In terms of specific fertility treatments, there is some anecdotal but not mainstream evidence showing that within a 4-month period couples with fertility issues were twice as likely to conceive using TCM than they were when using Western fertility drugs or IVF. The results of the few scientific trials do validate the combination of Eastern and Western approaches. Research in Germany suggested that acupuncture 25 minutes before and 25 minutes after embryo transfer helped the implantation success rate compared to women who didn’t have acupuncture. A different review of studies in 2008 also found that acupuncture around the time of IVF embryo transfer increased the likelihood of pregnancy by 65%.

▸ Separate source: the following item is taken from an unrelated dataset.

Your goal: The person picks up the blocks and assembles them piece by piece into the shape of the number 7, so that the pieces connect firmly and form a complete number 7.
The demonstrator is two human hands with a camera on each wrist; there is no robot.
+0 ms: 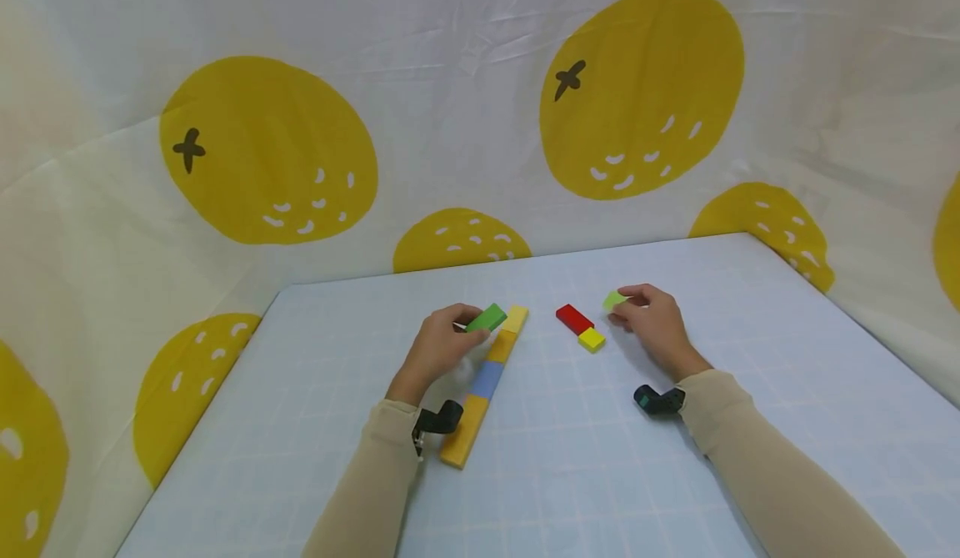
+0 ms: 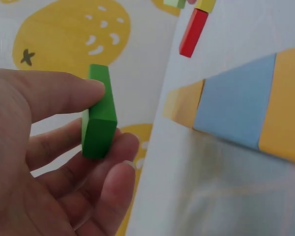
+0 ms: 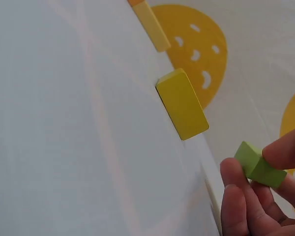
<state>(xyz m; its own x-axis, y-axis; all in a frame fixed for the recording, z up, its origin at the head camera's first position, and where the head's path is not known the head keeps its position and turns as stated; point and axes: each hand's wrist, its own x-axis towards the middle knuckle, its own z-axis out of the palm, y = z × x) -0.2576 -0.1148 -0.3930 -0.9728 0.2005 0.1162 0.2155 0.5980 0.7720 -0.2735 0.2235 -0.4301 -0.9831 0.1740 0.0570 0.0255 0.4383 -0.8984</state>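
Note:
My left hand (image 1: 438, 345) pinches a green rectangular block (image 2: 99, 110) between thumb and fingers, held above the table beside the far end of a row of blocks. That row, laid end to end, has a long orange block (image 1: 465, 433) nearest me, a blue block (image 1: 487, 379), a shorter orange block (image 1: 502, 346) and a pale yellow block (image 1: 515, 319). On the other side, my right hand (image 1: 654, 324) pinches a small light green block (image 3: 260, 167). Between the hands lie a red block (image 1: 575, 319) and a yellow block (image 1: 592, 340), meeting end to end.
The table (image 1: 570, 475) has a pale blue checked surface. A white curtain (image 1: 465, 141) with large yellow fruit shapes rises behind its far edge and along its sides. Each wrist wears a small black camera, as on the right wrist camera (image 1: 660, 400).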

In Los Angeles, I often work hand-in-hand with an expert TCM provider in order to optimize results for those willing to try this approach. I often speak with patients and discuss the theoretical benefits versus the negative to different treatment approaches. In the end, it is a team approach that best serves each individual. I do stress that either way, the patient is receiving a “treatment”, and that after a certain amount of time there needs to be an assessment of the treatment approach. In the end, if someone has tried TCM for 4 years and is now 40 years old and wants to try Western medicine, I discuss the realities of their situation. By working in conjunction with other providers as part of a team, we can provide each person with the best possible approach to treat their fertility issues.